Charging $4 for eggs at the farmers market is not GREED.

What they could get for them wholesale is a moot point.


----------



## cvk (Oct 30, 2006)

Neither is $8 goat milk if somebody is willing to pay the price. That is how people make money. On the other hand I have to admit that I take great pleasure in watching them have to feed it to their cats. And the man that charges $12 for a dozen ears of corn and also sells to all the local groc. stores for 15 cents a cob--he can take them home with him and put them in his compost pile. They can price at any price they choose but nobody has to buy any of it.


----------



## cvk (Oct 30, 2006)

Why is corn considered over priced at $7.67 per bu ? If it is okay to pay inflated prices at Farmers Markets? That is the real question. We are all looking to get the best prices for what we sell but cry about the prices when we are buying.


----------



## Soupmaker (Apr 28, 2012)

cvk said:


> Why is corn considered over priced at $7.67 per bu ? If it is okay to pay inflated prices at Farmers Markets? That is the real question. We are all looking to get the best prices for what we sell but cry about the prices when we are buying.


I don't think $8 corn is overpriced.


----------



## cvk (Oct 30, 2006)

Actually, $8 corn is still way cheaper than wheat or soybeans. It isn't the only source of sweetners or oil even if it does tend to be in everything we use or eat these days. People getting paid that price for corn are tickled pink and everybody else is crying.


----------



## beaglebiz (Aug 5, 2008)

Becka said:


> :umno: Because I have disabilities and am unable to do so!


Please Becka, dont explain yourself to people you dont know. Momma always said, your wont have to explain yourself to your friends, and they are the ones that matter  I wanted to post the same thing to MPillow when she explained why she was buying food from amazon someone didnt approve of. 
Jeez, this isnt the organic food board, or the lets boycott store bought beans in favor of growing your own board, its a survival and preparedness board. What I took from the OP was there apparently might be a shortage of pintos, and being we are all preparing for our own needs, it might be wise to shop around, and stock up on some more pintos, there might be price gouging in our near future. Beans are probably the #1 best storage item.
I hope you have a great day AND I hope you find a great deal on beans


----------



## 7thswan (Nov 18, 2008)

Sawmill Jim said:


> Think you might re think that . If they sold gas at $3.50 knowing their next delivery was going to cost them $3.75 they would all close . This is why when you see the price change while driving around town .No business can sell for less than their replacement cost long . Not many independent gas stations left the big Co's change prices as the market changes they pay the stores owners a per gallon fee for despincing their fuel .


Maybe I'm not clear, and that wouldn't be a surprise.
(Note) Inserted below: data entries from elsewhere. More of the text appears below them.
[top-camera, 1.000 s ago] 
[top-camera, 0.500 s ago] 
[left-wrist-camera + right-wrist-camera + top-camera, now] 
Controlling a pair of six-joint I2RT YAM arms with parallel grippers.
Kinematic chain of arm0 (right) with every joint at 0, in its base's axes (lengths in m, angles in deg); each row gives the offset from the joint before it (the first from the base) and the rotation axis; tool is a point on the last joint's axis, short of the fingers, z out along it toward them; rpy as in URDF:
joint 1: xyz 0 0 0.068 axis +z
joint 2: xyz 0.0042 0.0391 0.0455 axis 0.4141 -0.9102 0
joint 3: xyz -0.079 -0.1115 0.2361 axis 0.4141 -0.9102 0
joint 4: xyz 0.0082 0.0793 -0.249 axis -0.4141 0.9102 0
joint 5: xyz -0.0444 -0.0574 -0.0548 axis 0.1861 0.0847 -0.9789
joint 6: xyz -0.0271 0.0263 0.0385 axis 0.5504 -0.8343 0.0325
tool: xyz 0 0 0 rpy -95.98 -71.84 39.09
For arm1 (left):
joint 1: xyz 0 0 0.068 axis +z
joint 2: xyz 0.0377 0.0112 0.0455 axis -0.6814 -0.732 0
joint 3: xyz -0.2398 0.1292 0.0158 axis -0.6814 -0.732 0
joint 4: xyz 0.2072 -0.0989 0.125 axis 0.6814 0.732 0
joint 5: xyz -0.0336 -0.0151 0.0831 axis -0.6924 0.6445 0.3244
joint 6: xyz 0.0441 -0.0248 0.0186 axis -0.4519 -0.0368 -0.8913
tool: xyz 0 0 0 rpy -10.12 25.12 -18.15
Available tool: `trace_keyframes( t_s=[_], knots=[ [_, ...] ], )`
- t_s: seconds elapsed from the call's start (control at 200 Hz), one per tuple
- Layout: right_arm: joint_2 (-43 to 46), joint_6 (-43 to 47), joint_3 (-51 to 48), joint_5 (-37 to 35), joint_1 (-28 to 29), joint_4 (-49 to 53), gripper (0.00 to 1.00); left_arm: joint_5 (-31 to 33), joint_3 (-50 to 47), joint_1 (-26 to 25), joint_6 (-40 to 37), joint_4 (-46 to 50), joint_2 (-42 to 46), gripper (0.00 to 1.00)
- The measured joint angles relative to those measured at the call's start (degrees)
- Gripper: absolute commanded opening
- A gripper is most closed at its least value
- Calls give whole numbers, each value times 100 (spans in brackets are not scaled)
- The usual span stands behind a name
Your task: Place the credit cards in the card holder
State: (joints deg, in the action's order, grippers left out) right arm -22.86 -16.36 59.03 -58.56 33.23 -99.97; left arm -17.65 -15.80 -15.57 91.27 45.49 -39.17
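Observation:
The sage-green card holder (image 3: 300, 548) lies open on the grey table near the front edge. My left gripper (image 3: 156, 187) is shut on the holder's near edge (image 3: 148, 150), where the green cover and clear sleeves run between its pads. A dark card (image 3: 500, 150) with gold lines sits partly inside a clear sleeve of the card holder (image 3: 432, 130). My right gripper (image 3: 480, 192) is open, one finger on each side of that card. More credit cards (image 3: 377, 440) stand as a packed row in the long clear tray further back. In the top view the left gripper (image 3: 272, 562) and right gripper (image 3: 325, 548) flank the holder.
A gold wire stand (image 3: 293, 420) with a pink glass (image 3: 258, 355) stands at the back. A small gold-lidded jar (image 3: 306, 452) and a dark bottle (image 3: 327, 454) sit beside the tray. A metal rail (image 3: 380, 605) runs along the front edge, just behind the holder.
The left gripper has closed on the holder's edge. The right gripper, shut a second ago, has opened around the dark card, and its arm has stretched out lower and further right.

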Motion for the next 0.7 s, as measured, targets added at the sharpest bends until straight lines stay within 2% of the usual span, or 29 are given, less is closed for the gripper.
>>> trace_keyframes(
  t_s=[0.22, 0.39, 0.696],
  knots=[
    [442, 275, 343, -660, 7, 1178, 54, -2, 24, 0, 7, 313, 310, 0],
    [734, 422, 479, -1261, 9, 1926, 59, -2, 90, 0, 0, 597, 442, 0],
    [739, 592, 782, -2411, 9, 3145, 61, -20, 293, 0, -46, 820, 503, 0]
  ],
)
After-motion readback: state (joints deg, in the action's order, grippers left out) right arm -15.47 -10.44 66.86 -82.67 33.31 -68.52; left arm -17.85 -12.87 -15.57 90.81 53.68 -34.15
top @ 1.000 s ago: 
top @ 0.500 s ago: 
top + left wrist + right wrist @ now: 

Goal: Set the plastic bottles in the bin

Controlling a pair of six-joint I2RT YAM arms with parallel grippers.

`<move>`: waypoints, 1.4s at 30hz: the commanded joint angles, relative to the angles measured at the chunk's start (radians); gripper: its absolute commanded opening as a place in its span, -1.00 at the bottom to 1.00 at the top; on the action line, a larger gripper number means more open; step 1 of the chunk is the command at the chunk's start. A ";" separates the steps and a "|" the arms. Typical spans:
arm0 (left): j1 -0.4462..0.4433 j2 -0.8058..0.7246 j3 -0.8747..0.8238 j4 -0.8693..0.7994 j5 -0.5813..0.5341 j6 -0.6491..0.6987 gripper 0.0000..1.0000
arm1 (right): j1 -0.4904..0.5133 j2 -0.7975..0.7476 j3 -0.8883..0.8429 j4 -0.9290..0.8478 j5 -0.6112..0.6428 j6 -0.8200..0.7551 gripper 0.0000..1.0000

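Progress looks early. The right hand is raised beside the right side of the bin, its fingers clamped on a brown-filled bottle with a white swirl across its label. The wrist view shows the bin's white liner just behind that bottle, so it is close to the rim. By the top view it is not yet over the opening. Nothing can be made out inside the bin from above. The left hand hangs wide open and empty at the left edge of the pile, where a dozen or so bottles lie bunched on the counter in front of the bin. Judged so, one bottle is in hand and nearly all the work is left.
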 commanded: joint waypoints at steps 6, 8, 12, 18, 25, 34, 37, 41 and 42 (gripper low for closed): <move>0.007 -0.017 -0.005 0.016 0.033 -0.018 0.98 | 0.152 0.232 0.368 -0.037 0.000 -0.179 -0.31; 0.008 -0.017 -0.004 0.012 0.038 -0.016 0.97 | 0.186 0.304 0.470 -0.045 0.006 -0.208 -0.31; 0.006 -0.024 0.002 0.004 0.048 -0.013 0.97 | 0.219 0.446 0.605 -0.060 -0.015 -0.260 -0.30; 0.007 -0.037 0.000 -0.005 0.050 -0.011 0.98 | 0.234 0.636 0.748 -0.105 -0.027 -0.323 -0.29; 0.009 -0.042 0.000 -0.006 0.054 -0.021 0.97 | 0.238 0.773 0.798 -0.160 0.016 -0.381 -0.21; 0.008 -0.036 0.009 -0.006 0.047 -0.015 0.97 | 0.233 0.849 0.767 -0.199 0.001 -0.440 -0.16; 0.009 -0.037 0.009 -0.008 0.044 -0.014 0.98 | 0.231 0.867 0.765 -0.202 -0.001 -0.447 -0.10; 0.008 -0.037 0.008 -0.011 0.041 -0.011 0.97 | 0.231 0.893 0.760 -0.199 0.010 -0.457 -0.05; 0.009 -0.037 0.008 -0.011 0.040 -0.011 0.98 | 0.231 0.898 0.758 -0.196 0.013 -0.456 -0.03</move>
While back we were out of electricity for 10 days(maybe 1996). The beginning of the situation,people were lined up buying fuel. The stations would run out and the next station would jack up their prices-because they could,since who knew when the supply would be replenished. The Governor came out and told the Stations that they could not raise their prices over what they were originally getting. Anyone that had-got fined and their customers got their $ back(if they could prove the purchase).


----------



## Ann-NWIowa (Sep 28, 2002)

Its interesting how gas shortages at the pump occur. My cousin owns several small gas stations and a couple larger truck stops on the Interstate in Iowa and Missouri. He explained that he's allowed so many dollars to per purchase from his jobber based on some sort of calculation related to past purchases and dollar guarantees. If prices go high then he can buy less with the allowed amount which results in no fuel available at his stations before he can buy again.

I usually harvest at least a gallon of dried pinto beans from my garden. This year I will not have any. It was too hot and dry for the blooms to set so the vines are now drying down without a single bean on them. They are still blooming but its too late in the year for those to mature before frost. If a farmer in this area was growing pinto beans then there will be no harvest.

Farmers usually contract their crop in advance so the $8.29 at the ethonol plant this week will not be what farmers will be getting when they deliver this fall's crop. I'm also wondering if the ethonol plant will sue the farmers when they cannot deliver the amount of grain contracted due to the drought. 

Food stamp fraud is widespread. My grandson has 5 step children 4 of whom live with their father. Father gets FIP and food stamps for all 5. Last month father sold food stamps to get money to pay utilities and asked grandson for money for food. Grandson told him if the kids lived in his house he'd feed them but since they live with father its his responsibility. Grandson was outraged that a father would sell food stamps rather than feed his children no matter what bills were due.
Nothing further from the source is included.